Data for review:
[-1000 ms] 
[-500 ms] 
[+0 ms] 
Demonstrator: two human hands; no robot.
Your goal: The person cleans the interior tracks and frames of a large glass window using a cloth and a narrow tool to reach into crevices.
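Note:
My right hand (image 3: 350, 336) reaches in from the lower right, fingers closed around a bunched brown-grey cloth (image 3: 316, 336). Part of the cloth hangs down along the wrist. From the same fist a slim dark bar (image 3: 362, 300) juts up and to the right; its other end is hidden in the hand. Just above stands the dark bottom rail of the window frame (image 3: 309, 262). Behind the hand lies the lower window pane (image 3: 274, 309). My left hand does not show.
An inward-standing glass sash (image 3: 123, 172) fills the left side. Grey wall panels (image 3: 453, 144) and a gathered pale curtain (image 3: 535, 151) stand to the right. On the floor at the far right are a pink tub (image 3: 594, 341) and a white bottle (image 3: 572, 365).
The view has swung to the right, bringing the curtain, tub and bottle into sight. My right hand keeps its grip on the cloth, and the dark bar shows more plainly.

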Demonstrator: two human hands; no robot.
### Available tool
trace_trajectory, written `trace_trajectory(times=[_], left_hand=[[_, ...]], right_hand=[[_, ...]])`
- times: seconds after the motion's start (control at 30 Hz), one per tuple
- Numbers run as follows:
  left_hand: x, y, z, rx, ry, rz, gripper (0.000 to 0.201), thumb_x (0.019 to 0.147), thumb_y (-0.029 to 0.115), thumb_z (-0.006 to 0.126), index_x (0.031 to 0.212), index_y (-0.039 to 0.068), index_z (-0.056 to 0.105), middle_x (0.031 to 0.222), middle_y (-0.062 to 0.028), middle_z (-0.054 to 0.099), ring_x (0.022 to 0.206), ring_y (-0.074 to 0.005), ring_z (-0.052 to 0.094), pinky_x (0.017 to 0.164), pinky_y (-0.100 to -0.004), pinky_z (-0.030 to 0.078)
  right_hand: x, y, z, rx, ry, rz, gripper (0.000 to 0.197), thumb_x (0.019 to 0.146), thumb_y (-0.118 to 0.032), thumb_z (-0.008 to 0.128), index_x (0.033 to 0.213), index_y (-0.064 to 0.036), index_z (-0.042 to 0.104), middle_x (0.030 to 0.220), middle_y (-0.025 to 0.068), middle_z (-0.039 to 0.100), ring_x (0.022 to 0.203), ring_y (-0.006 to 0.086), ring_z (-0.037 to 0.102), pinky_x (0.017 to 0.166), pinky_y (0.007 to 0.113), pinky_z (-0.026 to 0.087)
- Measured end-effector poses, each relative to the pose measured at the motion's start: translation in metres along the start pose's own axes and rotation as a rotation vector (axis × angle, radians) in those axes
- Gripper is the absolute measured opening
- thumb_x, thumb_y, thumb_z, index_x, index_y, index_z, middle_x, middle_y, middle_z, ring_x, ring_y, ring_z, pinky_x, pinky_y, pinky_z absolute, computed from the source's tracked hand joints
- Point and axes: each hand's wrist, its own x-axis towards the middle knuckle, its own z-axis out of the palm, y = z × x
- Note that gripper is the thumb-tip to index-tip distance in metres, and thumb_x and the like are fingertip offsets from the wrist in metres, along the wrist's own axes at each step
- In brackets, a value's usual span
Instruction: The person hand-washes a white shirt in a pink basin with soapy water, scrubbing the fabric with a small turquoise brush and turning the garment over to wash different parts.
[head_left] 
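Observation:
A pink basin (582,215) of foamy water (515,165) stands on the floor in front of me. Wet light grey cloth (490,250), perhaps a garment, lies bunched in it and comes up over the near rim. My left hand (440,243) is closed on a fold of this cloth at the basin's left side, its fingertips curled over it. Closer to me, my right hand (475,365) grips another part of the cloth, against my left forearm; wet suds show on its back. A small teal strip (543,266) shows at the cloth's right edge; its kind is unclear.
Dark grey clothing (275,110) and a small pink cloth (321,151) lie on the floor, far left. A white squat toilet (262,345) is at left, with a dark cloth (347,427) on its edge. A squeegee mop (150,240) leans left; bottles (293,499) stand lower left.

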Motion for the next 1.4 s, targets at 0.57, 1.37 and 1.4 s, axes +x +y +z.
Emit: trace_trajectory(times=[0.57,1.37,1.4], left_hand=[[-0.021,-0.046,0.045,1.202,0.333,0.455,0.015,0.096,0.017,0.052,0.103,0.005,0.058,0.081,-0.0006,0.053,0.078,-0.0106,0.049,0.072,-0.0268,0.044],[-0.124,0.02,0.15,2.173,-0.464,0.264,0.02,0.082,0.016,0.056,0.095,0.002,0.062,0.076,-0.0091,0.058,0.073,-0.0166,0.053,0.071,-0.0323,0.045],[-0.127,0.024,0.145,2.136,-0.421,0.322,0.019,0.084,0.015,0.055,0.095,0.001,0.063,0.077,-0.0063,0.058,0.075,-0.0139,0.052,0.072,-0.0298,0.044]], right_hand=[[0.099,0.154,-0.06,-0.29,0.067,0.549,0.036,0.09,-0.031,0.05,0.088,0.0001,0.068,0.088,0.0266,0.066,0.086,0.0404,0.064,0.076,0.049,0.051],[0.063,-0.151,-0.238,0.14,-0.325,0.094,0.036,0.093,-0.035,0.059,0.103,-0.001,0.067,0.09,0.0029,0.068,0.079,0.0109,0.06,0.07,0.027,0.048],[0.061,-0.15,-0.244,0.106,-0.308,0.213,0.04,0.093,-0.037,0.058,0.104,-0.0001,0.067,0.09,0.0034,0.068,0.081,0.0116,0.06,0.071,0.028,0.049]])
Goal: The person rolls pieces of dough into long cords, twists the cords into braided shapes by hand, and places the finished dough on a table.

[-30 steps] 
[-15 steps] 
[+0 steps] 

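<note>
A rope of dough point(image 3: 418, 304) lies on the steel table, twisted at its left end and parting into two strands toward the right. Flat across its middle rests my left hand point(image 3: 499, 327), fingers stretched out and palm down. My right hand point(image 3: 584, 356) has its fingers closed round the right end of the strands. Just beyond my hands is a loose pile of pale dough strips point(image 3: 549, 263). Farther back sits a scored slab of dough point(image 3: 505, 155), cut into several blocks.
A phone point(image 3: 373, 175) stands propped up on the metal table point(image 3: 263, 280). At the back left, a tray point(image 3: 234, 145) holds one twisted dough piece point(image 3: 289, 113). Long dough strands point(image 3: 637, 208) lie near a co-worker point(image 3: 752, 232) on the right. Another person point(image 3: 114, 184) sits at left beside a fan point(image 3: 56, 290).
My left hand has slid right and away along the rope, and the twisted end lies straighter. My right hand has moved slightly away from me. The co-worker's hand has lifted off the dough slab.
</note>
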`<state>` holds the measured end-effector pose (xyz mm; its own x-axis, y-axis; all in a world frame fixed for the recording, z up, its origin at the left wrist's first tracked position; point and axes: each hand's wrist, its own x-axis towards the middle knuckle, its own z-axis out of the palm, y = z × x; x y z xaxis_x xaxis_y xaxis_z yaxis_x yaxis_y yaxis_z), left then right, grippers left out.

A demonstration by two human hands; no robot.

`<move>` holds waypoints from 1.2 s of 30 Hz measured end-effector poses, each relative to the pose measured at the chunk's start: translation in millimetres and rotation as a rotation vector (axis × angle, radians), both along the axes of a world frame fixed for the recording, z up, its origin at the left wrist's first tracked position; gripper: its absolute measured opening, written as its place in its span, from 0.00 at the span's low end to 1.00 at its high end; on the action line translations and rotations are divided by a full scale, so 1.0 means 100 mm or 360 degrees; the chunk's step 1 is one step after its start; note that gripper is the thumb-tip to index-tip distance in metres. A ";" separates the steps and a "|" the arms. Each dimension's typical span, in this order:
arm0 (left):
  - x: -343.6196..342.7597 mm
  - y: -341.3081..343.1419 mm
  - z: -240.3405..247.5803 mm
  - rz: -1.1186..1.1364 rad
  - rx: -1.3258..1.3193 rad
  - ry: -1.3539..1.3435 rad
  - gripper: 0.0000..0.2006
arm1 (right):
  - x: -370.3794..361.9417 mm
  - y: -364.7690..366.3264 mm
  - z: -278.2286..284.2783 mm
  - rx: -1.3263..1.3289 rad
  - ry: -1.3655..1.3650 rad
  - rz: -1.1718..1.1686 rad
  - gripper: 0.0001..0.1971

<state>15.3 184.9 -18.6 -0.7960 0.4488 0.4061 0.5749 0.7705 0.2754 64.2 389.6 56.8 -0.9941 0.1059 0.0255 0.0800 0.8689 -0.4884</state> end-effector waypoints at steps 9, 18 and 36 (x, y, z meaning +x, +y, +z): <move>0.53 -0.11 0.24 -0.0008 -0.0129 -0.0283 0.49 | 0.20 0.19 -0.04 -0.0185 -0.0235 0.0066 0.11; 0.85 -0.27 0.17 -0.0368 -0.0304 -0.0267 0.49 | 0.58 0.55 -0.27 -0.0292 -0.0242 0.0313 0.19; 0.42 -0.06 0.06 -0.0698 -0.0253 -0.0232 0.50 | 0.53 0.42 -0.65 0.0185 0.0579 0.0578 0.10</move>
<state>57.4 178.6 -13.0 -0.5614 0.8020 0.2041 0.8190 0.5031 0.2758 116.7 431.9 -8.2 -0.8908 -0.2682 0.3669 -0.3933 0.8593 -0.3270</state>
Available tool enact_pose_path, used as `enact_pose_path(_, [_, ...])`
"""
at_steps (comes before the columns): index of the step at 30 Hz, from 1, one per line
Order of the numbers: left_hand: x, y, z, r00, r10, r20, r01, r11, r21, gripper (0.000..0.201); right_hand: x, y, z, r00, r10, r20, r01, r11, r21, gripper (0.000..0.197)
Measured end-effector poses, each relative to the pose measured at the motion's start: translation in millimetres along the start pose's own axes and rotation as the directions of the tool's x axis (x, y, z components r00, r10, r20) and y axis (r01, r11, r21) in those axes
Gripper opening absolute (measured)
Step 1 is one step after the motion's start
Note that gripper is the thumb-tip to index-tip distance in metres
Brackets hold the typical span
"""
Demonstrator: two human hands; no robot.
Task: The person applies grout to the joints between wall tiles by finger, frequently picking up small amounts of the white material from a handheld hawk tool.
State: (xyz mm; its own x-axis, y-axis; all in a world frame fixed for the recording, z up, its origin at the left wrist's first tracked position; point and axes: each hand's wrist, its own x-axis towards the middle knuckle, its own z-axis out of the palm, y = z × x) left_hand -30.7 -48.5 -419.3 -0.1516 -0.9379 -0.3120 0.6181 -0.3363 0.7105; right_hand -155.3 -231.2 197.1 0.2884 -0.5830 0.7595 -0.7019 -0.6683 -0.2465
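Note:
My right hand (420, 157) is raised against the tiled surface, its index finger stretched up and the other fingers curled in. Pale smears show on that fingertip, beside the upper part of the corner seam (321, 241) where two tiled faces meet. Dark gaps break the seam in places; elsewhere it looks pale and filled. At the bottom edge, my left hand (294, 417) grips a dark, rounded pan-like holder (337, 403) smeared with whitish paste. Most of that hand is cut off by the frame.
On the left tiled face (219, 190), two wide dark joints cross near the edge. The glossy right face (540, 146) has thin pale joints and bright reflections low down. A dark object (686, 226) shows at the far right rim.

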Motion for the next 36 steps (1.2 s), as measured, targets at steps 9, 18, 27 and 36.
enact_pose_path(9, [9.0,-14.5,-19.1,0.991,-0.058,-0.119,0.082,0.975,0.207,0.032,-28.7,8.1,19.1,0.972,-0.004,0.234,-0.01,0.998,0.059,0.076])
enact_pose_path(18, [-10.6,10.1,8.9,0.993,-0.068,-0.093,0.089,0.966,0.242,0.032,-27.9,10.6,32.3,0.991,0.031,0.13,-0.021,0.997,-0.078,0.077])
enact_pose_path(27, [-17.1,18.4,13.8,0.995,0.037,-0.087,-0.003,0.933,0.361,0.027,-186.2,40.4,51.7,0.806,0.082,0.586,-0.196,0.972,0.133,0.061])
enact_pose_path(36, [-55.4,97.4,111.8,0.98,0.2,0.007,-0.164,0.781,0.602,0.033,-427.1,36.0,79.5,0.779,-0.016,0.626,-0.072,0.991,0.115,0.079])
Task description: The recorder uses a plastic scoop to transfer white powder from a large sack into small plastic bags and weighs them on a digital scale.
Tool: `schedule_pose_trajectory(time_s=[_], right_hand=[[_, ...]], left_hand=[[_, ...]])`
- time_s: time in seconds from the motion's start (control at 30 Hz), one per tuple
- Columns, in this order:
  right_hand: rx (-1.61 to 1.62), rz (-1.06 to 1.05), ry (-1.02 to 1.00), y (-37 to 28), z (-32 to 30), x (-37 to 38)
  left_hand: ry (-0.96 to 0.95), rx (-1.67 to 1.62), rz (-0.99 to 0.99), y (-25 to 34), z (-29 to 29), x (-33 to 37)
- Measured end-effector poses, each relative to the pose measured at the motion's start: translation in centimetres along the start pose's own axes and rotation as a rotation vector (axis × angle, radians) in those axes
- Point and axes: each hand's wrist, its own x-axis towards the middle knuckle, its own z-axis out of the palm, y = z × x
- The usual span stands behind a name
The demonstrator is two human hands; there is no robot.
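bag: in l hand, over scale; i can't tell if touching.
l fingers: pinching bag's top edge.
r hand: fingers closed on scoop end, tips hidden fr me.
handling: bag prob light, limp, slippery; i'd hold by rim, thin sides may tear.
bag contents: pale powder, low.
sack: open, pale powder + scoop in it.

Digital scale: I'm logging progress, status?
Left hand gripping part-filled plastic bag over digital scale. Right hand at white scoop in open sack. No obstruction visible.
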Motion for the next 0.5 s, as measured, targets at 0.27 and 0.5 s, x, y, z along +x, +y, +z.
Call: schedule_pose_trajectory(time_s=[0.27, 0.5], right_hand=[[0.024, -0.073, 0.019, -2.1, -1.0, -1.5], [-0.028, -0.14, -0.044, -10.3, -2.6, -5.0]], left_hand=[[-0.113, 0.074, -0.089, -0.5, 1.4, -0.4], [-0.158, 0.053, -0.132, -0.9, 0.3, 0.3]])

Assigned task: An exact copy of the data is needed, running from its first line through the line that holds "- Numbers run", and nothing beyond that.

Answer to the problem:
[-1000 ms] 
[-500 ms] 
[+0 ms] 
Demonstrator: two human hands; no robot.
Your goal: The person cleans the interior tracks and frames of a large glass window using a cloth and a narrow tool to reach into crevices.
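Note:
My right hand (image 3: 350, 336) reaches in from the lower right, fingers closed around a bunched brown-grey cloth (image 3: 316, 336). Part of the cloth hangs down along the wrist. From the same fist a slim dark bar (image 3: 362, 300) juts up and to the right; its other end is hidden in the hand. Just above stands the dark bottom rail of the window frame (image 3: 309, 262). Behind the hand lies the lower window pane (image 3: 274, 309). My left hand does not show.
An inward-standing glass sash (image 3: 123, 172) fills the left side. Grey wall panels (image 3: 453, 144) and a gathered pale curtain (image 3: 535, 151) stand to the right. On the floor at the far right are a pink tub (image 3: 594, 341) and a white bottle (image 3: 572, 365).
The view has swung to the right, bringing the curtain, tub and bottle into sight. My right hand keeps its grip on the cloth, and the dark bar shows more plainly.
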
Demonstrator: two human hands; no robot.
### Available tool
trace_trajectory, written `trace_trajectory(times=[_], left_hand=[[_, ...]], right_hand=[[_, ...]])`
- times: seconds after the motion's start (control at 30 Hz), one per tuple
- Numbers run as follows:

No additional lines are needed for this answer.